Touchstone (Simon & Schuster), 1996

“Not for the faint-hearted” is perhaps over-used, but in the case of Frank McCourt’s memoir of his growing up years, Angela’s Ashes, it is apt.  (“Angela” is his mother’s name.)

The son of an alcoholic Irish man, McCourt paints a gritty picture without a brush of self-pity.  The prose is genuine and so gritty you can almost hear McCourt’s brogue singing through each page as he recounts life in a tumbledown shack on “the lane” in Ireland that floods and freezes in winter and swarms with fleas and stink in the summer.

His story begins in America, but soon high-tails it back to Ireland, where he details a professional unemployed father, grim family members, the loss of a baby sister, two twin boys, “the hunger” as well as the “Angel on the Seventh Step.”      It’s all there – the almost unbelievable poverty, hunger, filth, disease, despair, religious superstition.

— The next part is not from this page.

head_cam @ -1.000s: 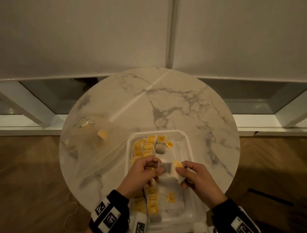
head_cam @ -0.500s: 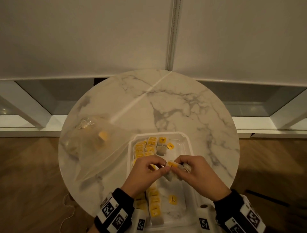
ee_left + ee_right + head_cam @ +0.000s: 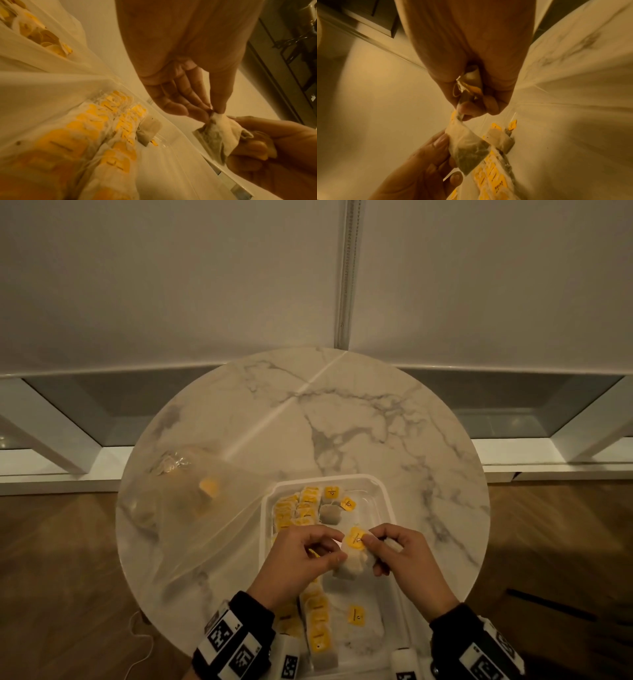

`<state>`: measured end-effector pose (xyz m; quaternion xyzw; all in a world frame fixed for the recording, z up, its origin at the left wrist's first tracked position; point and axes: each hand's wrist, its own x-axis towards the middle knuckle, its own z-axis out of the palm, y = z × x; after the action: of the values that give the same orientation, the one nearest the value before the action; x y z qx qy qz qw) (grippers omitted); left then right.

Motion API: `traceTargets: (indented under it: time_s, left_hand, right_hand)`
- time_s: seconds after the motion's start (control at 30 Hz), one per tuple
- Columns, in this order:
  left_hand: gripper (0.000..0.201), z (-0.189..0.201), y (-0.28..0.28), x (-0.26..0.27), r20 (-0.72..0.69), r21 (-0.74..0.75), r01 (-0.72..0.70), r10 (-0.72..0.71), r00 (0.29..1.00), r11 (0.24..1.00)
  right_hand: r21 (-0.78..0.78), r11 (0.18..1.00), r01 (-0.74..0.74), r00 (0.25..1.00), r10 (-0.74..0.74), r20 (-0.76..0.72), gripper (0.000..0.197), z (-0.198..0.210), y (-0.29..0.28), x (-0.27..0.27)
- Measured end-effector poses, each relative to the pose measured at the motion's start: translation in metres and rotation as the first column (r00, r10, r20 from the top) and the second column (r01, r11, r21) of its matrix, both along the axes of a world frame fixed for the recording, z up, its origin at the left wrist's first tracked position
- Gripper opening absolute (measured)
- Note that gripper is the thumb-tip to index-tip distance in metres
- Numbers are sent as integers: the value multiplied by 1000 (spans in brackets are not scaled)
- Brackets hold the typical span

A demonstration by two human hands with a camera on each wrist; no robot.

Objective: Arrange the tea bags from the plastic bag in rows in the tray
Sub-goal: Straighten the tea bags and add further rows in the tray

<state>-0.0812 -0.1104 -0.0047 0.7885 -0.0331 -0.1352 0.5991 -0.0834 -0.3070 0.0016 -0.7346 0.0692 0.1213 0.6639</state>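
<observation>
Over the clear plastic tray [image 3: 374,480] both hands hold one tea bag [image 3: 351,569]. My left hand [image 3: 337,547] pinches its corner, shown close in the left wrist view [image 3: 211,112]. My right hand [image 3: 371,554] pinches the other end with a fingertip on the yellow tag [image 3: 354,539]. Another tea bag [image 3: 471,82] sits bunched in the right palm. Rows of yellow-tagged tea bags [image 3: 298,508] fill the tray's left side. A loose tea bag [image 3: 330,513] lies near the far end. The plastic bag [image 3: 178,508] lies to the left with more tea bags inside.
The tray stands at the near edge of a round marble table [image 3: 342,419]. Its right half holds one loose tagged bag [image 3: 358,616]. Wooden floor surrounds the table, and a white wall with a low ledge stands behind it.
The hands have drawn closer together over the tray. The held tea bag has turned, so its yellow tag now lies on top under the right fingertips.
</observation>
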Motion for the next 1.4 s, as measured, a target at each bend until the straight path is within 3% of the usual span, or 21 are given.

In spite of a childhood chockfull of incredible hardship, deprivation, cruelty and misery, there’s something transcendent and luminescent about McCourt’s story.  Even with typhoid fever, “the shame,” and his father’s habit of “drinking his wages on the pint,”  McCourt refuses to sink into a slough of despond or bitterness.  Plucky Frank (short for Francis, “after the saint”) pulls himself up by own bootstraps and does so in an engaging, almost lyrical manner that’ll have you cheering – and perhaps shedding a tear or two – by the end of this remarkable, heart-breakingly heroic Pulitzer Prize Winner.